Sometimes it helps to schedule the last appointment of the day when the doctor does not have to rush on to the next patient.

  • Before the appointment, write down any questions you have for the doctor.
  • Give your doctor 3 or 4 communication ideas that will help him communicate with you.
  • Bring your communication book or other communication aid. Show your doctor how to use it with you.
  • Do not pretend to understand the doctor if you do not. Tell the doctor you do not understand.
  • Let the doctor know if he misunderstands you.
  • Bring a family member of friend who can help you communicate and take notes.


Contributed by Dr. Carolyn Baylor and Dr. JoAnn Silkes, Aphasia Day 2012

Aphasia Retreat report: “Making Your Voice Heard”

July 11, 2012

Should you ever have an opportunity to attend an aphasia conference for survivors and caregivers, it is a must. On June 20, 2012, “Making Your Voice Heard” was the theme of the Aphasia Retreat organized by the University of Washington Department of Speech and Hearing Sciences and sponsored by The Lake City Lions Club who donated the Community Center space.

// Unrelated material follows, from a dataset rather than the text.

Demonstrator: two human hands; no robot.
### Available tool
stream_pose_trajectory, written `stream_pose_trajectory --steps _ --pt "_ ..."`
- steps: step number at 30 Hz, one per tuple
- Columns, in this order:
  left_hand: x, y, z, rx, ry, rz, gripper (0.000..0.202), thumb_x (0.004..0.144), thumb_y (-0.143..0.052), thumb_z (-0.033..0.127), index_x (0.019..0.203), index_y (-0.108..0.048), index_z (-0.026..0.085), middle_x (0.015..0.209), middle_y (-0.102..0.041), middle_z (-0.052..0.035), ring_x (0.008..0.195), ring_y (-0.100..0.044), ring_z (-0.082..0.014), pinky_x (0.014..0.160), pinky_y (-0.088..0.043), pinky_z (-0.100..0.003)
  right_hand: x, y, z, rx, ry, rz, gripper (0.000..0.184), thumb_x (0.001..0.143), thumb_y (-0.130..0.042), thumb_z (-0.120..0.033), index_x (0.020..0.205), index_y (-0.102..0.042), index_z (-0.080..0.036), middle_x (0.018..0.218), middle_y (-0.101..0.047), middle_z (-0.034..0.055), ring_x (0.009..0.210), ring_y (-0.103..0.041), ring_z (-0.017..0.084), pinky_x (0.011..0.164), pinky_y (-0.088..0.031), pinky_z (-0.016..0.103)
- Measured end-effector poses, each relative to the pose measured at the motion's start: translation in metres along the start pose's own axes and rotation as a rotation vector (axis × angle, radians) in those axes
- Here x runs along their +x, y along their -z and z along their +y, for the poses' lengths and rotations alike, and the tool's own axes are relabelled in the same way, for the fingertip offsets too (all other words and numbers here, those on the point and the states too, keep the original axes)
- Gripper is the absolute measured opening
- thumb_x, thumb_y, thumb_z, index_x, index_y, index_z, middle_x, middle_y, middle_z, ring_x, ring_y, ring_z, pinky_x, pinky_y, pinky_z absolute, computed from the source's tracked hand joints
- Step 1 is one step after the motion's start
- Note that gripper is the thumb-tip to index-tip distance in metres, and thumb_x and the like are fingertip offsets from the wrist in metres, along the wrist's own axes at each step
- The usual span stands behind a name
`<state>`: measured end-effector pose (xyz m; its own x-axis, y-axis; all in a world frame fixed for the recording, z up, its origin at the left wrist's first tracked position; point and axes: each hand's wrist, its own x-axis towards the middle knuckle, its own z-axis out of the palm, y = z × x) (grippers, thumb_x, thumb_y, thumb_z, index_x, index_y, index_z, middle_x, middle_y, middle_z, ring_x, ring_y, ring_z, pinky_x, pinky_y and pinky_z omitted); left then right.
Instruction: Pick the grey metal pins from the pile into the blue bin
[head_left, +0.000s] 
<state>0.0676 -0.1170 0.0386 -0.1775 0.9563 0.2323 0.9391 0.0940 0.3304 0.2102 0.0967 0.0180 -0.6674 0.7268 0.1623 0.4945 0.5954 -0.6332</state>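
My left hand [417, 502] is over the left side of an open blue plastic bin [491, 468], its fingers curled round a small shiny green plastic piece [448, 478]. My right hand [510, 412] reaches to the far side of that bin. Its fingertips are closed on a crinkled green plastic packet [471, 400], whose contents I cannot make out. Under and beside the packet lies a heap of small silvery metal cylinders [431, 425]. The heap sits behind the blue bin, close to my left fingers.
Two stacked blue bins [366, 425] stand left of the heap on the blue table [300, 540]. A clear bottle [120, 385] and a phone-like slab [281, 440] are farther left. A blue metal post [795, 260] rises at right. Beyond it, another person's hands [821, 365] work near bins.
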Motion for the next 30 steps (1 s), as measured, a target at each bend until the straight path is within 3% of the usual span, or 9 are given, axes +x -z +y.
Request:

“Communicating with Healthcare Providers” was the first talk delivered by Carolyn Baylor, Ph.D., CCC-SLP, Acting Professor, UW Department of Rehabilitation Medicine. Those of you who have aphasia, I am sure, will have experienced the same disconnect I felt at times with doctors:

“How is it then I feel like I am running a gauntlet with those in the medical community? Part of the problem is that my aphasia limits my communication with them. While one million people in the United States suffer from aphasia, most people have never heard of it (NAA). Many of those in the medical community must be among them; they do not know the aphasic mind well enough to accommodate an aphasic’s special needs. Additionally, it becomes apparent that the economic climate has forced them to minimize the time they spend with patients. They need to hurry while my aphasic brain works slowly.” (Crossing the Void: My Aphasic  Journey, “Running the Medical Gauntlet”)

From Dr. Baylor we learn the UW Department of Rehabilitation Medicine recognizes that most doctors do not learn how to work with aphasia, and are doing something about it. They have developed a program for UW medical students intended to help them better serve their aphasia patients.

“What have you always wanted to know by never had time to ask?” was the topic of the second talk by Sara Schepp, M.D., UW Medical Center, neurology.

There was also opportunity to visit with others, hear survivor and caregiver stories, and contribute toward the creation of a booklet to be presented to new aphasic survivors before they leave the hospital.

More on the Aphasia Retreat in a future blog.

Carol Schultz, Author

Crossing the Void: My Aphasic Journey

Hello world!

July 5, 2012

Welcome to the blog, a sharing of information for survivor and caregiver.

 Aphasia is an acquired inability to process language. “Aphasia” means “without speech”, but may impact other aspects of communication. Besides not being able to speak, often times a person with aphasia will also not be able to read and write. They may also have difficulty understanding what they hear.

 When an aphasic stroke took my words, I wanted to meet someone who’d been aphasic . . .  and recovered. I wanted a book written by an aphasic person . . . who’d recovered and written of their experience. I wanted solutions and hope.

As I learned to speak, read and write again, I started to write the book I had been looking for. I wanted to share of my recovery to help others. It seems fitting that my book be only the beginning and this blog its continuum. Please add your comments to make this an informational forum among survivors and caregivers.